> _What is expected_:
Please start at the first line of the records beneath and quote each line exactly, ending with the line containing "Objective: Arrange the".

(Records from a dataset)
- - - - -

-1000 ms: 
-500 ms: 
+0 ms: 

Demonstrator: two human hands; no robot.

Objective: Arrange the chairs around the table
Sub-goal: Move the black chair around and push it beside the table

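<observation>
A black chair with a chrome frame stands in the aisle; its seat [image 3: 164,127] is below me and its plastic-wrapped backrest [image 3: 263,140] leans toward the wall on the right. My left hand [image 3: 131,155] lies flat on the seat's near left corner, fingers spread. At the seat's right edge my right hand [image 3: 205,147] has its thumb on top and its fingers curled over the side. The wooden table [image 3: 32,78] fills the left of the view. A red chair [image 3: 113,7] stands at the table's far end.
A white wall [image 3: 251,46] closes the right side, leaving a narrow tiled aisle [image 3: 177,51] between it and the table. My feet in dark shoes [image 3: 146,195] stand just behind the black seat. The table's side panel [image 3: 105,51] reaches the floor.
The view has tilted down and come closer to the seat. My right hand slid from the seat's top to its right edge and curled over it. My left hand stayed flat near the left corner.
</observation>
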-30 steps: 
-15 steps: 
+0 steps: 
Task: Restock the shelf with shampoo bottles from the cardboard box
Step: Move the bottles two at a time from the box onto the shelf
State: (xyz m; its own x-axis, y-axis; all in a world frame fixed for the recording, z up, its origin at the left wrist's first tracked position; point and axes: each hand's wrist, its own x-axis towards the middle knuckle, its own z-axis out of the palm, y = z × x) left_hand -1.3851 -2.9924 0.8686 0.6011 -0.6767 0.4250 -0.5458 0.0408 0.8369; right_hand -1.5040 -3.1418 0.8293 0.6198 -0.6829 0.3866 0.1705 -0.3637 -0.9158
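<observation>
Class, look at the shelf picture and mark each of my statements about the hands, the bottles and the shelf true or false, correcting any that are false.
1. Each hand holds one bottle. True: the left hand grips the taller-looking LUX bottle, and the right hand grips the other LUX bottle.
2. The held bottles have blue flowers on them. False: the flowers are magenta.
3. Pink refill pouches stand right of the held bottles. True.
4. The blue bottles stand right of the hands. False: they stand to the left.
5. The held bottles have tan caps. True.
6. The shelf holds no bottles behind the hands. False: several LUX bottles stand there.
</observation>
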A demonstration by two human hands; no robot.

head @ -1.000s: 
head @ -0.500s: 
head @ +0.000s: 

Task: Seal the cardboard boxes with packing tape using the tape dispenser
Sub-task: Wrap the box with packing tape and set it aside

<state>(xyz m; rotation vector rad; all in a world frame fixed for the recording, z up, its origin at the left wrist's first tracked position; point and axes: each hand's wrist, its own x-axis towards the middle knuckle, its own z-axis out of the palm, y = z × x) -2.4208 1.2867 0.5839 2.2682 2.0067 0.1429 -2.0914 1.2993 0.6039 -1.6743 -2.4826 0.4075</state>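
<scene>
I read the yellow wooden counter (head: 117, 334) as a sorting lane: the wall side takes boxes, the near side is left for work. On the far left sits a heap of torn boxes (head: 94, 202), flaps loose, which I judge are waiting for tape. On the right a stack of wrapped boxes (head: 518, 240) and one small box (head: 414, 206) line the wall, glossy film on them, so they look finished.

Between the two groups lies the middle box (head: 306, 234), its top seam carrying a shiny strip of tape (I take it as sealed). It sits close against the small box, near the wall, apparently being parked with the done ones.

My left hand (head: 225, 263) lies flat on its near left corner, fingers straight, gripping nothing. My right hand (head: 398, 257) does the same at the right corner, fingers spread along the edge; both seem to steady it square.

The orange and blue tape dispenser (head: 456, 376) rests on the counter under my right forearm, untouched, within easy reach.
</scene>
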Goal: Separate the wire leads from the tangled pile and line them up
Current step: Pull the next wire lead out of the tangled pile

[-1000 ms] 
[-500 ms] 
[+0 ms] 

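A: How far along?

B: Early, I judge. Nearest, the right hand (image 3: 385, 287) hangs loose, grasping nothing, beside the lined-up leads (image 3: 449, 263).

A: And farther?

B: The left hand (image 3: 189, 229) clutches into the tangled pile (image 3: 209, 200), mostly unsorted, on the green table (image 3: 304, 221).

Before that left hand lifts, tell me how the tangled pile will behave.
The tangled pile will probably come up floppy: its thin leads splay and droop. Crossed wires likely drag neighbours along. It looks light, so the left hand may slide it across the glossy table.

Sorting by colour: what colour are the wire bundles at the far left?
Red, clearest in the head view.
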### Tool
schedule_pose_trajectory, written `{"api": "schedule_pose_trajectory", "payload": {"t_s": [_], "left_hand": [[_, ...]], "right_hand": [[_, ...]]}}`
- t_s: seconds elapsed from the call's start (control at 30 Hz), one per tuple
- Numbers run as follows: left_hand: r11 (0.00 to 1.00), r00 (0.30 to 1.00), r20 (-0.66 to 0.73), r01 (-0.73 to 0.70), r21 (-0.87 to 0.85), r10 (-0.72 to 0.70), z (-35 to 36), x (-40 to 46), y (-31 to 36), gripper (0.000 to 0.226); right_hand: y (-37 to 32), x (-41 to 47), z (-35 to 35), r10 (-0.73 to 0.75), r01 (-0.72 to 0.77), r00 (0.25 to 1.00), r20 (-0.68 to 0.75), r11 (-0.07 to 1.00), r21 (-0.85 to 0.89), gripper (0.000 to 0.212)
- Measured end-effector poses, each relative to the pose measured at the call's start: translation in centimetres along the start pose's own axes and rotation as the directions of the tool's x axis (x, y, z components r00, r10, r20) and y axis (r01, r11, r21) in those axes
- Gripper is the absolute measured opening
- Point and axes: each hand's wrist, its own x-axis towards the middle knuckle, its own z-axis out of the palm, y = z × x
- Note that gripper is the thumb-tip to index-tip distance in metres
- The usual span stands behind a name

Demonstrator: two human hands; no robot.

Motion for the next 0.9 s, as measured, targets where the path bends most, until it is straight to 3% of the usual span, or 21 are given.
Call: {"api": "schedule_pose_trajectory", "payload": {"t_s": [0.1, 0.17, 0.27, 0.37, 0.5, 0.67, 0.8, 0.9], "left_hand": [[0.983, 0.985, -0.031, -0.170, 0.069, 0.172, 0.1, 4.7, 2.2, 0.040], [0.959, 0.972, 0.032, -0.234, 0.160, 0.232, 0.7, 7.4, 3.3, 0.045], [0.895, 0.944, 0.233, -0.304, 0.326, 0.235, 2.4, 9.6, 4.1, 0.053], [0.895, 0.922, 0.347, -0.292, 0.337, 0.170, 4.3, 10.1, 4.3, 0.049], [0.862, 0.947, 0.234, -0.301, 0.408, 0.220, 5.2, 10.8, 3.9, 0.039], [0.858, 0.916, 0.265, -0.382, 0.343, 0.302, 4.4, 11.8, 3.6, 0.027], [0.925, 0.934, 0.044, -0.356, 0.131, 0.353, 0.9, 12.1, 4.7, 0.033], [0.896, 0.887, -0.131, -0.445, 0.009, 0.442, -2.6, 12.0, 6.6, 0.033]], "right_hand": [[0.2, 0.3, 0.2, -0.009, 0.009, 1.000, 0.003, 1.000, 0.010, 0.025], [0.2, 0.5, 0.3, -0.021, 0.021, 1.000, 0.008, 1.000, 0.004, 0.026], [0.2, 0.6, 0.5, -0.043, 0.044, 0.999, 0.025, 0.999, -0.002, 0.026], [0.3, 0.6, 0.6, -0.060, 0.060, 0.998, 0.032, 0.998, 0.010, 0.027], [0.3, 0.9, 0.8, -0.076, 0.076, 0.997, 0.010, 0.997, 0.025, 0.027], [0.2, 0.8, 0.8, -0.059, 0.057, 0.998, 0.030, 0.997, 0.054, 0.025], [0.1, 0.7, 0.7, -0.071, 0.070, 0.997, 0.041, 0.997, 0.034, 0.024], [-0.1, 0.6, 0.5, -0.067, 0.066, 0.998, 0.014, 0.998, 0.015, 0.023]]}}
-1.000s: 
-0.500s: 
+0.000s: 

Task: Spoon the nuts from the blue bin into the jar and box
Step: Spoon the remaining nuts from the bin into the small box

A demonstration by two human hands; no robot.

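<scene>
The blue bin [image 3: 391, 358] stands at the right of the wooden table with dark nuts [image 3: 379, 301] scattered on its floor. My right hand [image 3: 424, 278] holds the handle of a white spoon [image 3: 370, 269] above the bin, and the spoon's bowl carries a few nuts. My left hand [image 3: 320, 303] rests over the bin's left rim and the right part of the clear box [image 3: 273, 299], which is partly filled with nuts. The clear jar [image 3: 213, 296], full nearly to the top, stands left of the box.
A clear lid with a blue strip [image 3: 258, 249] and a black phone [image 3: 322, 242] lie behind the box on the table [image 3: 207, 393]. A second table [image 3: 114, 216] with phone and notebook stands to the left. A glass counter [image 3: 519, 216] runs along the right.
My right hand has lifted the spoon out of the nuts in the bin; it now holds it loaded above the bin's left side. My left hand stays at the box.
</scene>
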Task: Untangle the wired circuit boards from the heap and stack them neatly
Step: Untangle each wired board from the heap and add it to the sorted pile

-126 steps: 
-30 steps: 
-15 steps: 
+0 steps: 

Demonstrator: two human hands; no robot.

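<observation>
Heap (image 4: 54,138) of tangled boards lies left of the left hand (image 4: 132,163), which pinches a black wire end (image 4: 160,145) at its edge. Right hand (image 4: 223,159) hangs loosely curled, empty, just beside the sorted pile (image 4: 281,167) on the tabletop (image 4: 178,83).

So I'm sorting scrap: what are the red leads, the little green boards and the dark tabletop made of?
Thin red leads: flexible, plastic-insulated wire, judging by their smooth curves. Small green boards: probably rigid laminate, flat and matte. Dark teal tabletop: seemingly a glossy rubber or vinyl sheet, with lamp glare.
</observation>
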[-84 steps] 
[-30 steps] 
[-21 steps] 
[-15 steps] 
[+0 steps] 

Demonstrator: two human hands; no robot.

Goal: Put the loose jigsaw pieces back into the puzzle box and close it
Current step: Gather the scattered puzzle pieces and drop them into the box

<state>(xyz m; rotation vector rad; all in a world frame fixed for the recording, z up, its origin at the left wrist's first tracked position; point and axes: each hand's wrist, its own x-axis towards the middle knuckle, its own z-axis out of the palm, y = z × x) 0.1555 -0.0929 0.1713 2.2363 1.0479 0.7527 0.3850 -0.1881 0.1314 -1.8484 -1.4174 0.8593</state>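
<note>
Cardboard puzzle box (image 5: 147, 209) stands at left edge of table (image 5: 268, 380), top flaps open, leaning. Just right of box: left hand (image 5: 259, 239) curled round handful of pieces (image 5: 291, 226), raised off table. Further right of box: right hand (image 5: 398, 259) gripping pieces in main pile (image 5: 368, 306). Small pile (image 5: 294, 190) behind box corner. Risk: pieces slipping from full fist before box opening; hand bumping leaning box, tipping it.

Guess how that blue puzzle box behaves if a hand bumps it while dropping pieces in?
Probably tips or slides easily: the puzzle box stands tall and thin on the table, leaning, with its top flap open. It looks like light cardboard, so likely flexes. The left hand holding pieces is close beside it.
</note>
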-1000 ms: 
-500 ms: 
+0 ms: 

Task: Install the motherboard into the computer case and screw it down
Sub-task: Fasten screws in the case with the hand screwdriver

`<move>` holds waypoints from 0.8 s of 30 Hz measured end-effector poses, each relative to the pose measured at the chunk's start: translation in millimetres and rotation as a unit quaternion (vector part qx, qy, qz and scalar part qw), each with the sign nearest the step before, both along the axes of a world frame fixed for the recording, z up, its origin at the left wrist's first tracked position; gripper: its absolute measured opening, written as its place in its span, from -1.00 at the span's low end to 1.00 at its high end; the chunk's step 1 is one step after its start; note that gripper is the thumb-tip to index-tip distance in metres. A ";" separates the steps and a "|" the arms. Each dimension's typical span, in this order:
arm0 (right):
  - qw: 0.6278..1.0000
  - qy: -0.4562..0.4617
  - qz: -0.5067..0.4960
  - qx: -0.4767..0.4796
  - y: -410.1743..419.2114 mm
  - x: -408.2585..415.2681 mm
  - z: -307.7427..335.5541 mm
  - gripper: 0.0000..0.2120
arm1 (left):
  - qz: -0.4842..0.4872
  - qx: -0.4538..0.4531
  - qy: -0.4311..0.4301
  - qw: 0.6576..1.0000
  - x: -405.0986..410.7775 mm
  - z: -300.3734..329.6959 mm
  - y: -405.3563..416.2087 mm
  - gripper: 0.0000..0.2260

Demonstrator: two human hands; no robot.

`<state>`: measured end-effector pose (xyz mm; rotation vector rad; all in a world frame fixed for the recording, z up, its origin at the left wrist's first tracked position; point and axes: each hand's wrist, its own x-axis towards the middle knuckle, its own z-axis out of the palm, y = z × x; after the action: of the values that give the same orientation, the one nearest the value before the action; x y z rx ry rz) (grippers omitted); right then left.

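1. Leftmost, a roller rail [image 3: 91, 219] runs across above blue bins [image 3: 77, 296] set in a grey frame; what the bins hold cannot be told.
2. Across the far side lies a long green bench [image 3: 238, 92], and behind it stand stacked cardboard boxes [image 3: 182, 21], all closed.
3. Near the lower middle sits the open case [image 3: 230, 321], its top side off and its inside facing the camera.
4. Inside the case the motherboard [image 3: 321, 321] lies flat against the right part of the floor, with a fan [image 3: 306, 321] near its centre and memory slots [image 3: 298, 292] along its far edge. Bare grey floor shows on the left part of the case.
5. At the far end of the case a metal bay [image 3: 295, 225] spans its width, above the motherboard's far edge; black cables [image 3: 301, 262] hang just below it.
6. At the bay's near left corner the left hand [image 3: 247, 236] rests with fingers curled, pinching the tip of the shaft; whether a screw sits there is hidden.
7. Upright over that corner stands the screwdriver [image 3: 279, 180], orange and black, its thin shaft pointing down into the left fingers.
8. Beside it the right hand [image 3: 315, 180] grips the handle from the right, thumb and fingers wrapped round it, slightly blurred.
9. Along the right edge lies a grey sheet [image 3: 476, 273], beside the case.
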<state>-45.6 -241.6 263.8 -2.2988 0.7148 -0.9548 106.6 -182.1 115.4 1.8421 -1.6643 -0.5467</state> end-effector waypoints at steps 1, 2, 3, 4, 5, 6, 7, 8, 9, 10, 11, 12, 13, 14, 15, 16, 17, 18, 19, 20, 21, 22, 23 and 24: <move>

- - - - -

> _Output for this exercise_:
-1000 ms: 
-500 ms: 
+0 ms: 

Demonstrator: two human hands; no robot.

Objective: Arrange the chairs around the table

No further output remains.